Dataset content >>
»»

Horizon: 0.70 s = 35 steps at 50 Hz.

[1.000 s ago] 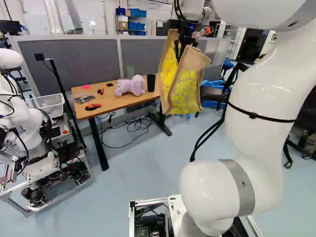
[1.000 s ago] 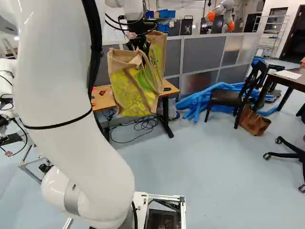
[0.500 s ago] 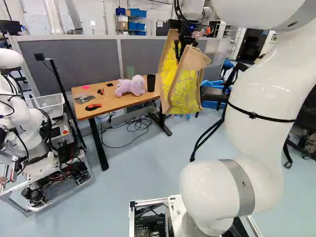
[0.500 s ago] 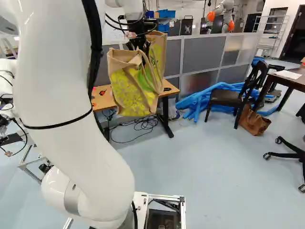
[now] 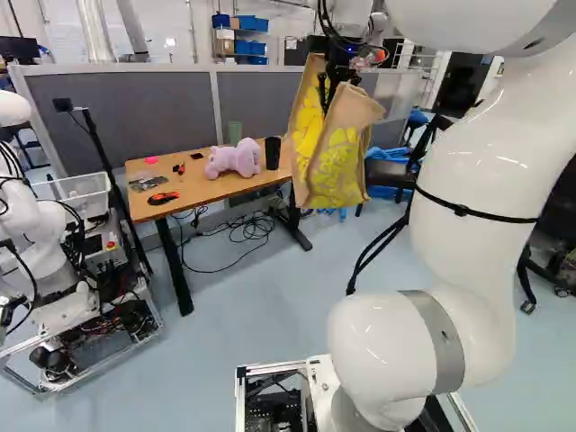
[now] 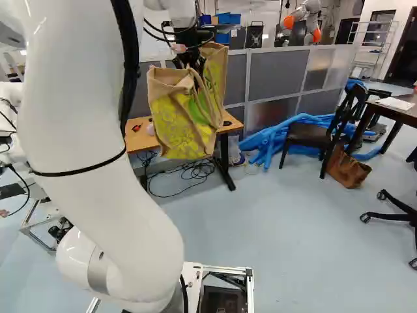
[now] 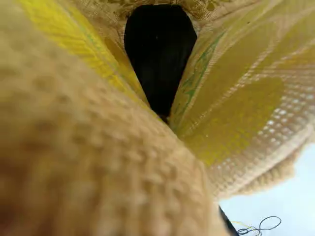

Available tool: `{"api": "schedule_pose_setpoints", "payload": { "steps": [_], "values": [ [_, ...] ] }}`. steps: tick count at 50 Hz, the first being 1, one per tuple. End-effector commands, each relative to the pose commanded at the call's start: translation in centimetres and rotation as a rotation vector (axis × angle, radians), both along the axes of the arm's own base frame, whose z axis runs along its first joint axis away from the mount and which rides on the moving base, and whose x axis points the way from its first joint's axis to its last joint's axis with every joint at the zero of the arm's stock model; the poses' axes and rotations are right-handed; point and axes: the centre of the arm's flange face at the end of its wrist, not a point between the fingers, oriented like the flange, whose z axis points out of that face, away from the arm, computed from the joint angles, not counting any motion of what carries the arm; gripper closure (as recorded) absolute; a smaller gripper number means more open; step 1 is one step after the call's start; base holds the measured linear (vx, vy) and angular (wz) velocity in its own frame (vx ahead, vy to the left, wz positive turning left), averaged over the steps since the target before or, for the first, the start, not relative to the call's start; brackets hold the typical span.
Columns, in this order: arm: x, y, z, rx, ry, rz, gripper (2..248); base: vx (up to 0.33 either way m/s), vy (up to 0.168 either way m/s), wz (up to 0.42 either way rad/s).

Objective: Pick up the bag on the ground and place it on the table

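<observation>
left base view: bag [image 5: 335, 171] (yellow-patterned) hangs, seemingly from pincer [image 5: 329, 93].

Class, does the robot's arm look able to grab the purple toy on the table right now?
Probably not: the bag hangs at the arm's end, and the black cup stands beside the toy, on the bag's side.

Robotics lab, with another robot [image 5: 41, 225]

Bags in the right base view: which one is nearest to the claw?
The yellow-green printed bag: it hangs right at the claw. The plain brown bag is on the floor, by the dark chair.
</observation>
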Motion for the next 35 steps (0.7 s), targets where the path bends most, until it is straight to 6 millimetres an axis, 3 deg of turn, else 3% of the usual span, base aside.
{"api": "schedule_pose_setpoints", "payload": {
  "steps": [35],
  "values": [
    [0.00,0.00,0.00,0.000,0.000,0.000,227,0.092,-0.117,0.003]
  ]
}}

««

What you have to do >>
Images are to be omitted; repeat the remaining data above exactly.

Solution to this exercise >>
Horizon: 0.70 s = 35 steps at 50 Hz.

[1.000 s ago] 
[1.000 s ago] 
[0.500 s ago] 
[0.500 s ago] 
[now] 
[now] 
[now] 

Available tool: `{"api": "schedule_pose_setpoints", "payload": { "steps": [_], "values": [ [_, ...] ] }}`. steps: tick count at 50 Hz, the first being 1, one per tuple. End-effector commands, each relative to the pose commanded at the call's start: translation in centimetres and rotation as a rotation vector (axis × angle, radians), both along the axes of the arm's own base frame, whose z axis runs along its first joint axis away from the mount and which rides on the moving base, and whose x axis points the way from its first joint's axis to its last joint's axis with every joint at the zero of the arm's stock model; the poses' axes and rotations are right-handed; point and axes: the centre of the arm's flange face at the end of its wrist, not a point between the fingers, oriented like the flange, whose z axis points out of that face, away from the arm, computed from the joint angles, not counting any motion of what carries the arm; gripper closure (as recorded) absolute; a smaller gripper number means more open; step 1 is one step after the call's start; base holds the measured linear (vx, vy) and angular (wz) velocity in its own frame (vx ahead, vy to the left, wz positive turning left), averaged over the steps since the target before or, for the first, the start, not relative to the call's start; brackets hold the typical span.
Columns, in this order: arm: x, y, z, rx, ry, rz, gripper (2..248); base: vx (up to 0.33 either way m/s), vy (up to 0.168 either way m/s), wz (up to 0.42 either way rad/s).

Objective: Pick up the bag on the ground and place it on the table

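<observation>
left base view: bag [image 5: 335, 171] (yellow-patterned) hangs, seemingly from pincer [image 5: 329, 93].

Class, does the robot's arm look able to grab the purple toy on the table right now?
Probably not: the bag hangs at the arm's end, and the black cup stands beside the toy, on the bag's side.

Robotics lab, with another robot [image 5: 41, 225]

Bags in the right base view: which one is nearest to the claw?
The yellow-green printed bag: it hangs right at the claw. The plain brown bag is on the floor, by the dark chair.
</observation>
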Motion for the next 35 steps (0.7 s), targets where the path bends most, until it is straight to 6 millimetres an axis, 3 deg of turn, else 3% of the usual span, base aside.
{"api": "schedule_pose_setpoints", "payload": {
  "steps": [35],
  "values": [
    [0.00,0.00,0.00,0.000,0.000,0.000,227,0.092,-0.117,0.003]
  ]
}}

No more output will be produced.